TASK OBJECTIVE → Where does the word "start" occur in the data below? Copy each line that holds it.

Stored dataset items
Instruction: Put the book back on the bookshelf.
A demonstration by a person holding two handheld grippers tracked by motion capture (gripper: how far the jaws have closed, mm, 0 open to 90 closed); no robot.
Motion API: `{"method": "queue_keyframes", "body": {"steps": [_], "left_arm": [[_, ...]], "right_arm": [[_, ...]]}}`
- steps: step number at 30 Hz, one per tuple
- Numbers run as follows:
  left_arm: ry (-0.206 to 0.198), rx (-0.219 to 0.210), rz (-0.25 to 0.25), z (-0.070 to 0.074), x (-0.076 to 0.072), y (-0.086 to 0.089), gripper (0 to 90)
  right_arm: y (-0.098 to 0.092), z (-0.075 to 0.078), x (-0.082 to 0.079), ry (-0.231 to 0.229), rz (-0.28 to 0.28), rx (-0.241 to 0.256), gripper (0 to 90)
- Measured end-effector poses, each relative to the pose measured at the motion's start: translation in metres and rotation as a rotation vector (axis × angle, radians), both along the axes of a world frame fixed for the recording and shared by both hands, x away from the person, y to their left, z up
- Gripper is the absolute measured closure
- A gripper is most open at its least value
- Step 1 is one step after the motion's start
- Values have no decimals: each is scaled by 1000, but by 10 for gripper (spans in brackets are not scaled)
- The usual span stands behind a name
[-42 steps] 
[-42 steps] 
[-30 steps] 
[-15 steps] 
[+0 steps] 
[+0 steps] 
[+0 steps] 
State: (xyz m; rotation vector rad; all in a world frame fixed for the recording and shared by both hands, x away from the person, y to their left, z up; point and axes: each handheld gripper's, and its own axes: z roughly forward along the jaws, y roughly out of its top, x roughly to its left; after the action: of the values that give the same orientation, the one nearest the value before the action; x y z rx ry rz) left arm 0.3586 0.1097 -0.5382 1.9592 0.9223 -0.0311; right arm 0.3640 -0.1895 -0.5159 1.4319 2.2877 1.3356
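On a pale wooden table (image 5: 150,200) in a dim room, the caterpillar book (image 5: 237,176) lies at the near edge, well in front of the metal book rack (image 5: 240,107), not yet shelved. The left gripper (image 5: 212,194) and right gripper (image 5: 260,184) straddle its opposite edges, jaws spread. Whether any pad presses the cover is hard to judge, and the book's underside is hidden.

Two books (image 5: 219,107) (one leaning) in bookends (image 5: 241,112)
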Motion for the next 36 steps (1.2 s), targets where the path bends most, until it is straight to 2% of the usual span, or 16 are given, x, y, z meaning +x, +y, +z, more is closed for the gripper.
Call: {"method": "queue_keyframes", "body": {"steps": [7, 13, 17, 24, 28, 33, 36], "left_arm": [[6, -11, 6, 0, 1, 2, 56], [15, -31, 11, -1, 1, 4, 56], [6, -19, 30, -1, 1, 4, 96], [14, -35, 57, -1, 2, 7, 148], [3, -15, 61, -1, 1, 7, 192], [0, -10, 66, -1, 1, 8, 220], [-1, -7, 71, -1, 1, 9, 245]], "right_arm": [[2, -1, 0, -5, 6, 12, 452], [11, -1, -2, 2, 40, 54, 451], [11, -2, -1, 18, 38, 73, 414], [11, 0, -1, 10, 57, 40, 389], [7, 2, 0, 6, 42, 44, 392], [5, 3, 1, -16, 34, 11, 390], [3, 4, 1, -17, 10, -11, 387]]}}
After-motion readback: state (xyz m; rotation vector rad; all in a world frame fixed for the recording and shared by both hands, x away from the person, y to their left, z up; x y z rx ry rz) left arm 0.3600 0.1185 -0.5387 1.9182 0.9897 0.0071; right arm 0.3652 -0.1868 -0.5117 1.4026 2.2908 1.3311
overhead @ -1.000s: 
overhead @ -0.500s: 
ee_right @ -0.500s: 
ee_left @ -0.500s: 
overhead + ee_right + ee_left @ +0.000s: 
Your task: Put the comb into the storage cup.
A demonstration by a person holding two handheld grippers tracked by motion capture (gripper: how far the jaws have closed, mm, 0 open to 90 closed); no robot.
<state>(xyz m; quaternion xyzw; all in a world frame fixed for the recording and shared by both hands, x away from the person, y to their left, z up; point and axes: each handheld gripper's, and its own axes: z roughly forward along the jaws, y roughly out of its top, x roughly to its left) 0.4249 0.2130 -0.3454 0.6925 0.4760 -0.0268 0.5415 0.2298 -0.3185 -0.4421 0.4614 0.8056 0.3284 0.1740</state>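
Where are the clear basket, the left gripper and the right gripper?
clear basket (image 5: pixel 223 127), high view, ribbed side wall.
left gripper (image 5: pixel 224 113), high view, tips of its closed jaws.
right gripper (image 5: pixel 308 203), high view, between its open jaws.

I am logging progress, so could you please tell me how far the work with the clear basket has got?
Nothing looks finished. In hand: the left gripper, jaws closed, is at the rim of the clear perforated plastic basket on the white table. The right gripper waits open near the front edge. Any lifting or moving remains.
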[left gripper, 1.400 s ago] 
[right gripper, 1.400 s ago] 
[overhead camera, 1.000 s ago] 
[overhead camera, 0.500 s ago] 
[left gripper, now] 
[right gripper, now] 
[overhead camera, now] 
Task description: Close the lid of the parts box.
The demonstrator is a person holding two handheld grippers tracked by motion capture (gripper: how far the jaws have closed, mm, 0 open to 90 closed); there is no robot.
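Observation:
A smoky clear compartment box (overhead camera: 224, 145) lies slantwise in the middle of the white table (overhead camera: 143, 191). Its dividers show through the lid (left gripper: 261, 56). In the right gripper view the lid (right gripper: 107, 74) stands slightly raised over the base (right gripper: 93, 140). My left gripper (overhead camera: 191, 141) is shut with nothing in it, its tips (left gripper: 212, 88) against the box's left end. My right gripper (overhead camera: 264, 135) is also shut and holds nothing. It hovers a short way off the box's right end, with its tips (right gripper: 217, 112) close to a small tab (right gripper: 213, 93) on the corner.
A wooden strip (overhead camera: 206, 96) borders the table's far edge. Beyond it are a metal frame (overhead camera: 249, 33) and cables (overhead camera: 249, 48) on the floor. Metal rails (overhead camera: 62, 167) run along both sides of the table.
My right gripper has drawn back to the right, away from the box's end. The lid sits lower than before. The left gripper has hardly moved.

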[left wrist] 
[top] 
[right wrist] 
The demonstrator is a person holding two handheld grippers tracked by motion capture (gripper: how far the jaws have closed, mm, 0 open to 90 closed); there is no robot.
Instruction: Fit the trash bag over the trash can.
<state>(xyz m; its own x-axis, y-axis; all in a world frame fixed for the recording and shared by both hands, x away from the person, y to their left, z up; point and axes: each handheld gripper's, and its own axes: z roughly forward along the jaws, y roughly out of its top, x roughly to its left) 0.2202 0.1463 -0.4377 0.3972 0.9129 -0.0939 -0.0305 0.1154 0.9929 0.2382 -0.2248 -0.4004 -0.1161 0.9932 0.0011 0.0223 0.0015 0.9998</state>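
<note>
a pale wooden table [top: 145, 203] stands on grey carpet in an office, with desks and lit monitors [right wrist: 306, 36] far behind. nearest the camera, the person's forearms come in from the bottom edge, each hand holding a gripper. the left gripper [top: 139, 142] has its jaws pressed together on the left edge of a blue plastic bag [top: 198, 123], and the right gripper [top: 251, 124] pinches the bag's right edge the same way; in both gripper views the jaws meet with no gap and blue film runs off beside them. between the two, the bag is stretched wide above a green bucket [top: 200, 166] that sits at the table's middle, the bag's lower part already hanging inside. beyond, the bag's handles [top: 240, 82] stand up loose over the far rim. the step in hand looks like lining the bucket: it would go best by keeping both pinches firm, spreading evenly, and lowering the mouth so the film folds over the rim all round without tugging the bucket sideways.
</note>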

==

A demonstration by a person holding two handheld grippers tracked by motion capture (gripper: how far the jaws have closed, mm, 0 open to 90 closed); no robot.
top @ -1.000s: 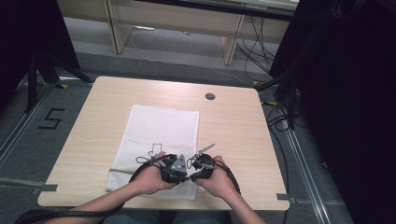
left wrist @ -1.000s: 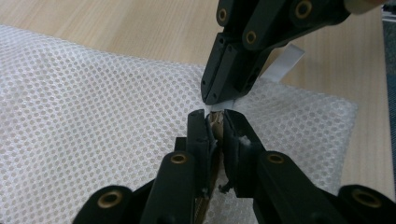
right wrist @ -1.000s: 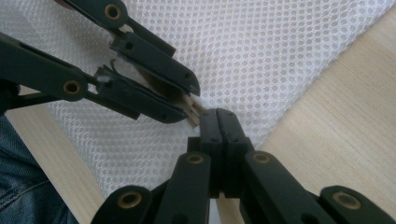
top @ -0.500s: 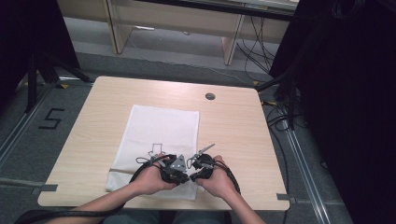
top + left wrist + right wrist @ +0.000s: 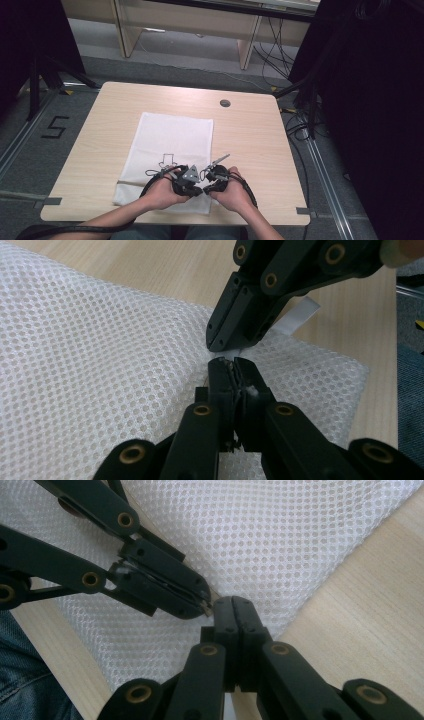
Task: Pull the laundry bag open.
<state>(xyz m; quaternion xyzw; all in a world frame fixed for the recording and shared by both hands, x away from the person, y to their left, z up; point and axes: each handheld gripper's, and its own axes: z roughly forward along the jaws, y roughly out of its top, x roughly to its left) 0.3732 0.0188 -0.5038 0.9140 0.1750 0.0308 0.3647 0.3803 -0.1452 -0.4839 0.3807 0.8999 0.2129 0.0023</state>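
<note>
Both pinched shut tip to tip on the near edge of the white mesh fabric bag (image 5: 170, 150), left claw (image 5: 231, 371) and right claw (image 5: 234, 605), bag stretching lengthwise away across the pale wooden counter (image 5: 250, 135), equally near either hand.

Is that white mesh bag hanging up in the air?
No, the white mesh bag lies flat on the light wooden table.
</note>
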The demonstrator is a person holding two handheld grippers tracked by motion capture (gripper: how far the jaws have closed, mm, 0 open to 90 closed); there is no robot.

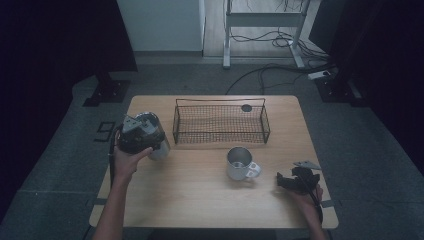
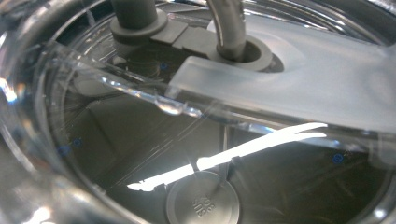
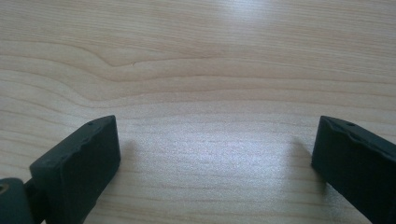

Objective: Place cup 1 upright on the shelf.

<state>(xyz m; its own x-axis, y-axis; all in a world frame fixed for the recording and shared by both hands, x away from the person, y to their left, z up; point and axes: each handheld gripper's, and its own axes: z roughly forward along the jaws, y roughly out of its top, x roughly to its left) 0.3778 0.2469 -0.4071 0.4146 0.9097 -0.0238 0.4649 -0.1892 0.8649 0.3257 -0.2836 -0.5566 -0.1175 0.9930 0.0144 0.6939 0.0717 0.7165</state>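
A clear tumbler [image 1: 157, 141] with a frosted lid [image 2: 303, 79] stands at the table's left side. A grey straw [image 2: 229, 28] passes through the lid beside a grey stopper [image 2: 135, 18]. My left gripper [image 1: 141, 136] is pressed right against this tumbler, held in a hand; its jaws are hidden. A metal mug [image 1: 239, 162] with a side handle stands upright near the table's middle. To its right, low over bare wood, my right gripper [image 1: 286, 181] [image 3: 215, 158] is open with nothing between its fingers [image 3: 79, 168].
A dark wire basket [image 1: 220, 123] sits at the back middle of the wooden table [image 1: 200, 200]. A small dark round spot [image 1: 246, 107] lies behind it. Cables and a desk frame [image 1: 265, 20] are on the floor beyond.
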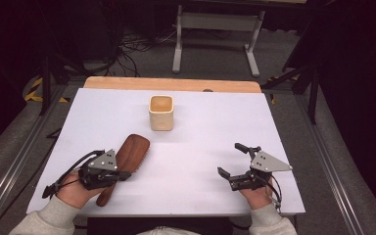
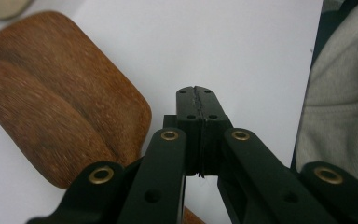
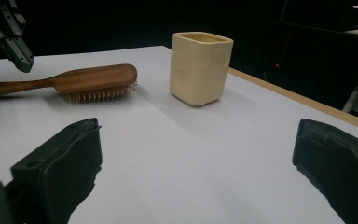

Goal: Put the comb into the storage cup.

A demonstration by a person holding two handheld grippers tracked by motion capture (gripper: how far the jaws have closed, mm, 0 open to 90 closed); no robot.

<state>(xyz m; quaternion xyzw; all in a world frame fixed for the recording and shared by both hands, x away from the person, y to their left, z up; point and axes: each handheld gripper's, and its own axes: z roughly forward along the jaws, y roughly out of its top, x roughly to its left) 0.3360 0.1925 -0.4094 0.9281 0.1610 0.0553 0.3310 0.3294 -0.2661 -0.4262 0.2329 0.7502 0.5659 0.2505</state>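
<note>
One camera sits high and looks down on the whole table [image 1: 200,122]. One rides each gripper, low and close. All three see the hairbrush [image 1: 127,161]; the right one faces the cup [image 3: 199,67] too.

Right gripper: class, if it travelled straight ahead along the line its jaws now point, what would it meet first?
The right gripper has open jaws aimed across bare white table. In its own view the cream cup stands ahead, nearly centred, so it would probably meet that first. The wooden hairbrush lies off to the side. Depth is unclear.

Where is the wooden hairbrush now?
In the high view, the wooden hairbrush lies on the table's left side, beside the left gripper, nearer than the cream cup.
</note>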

REPLY TO THE EXERCISE →
- Measured end-effector poses, each relative to the pose measured at the motion's start: translation in metres and rotation as a rotation vector (axis × angle, radians), both along the axes of a world frame fixed for the recording and shared by both hands, x away from the person, y to their left, z up
- Step 1 is one step after the motion's start

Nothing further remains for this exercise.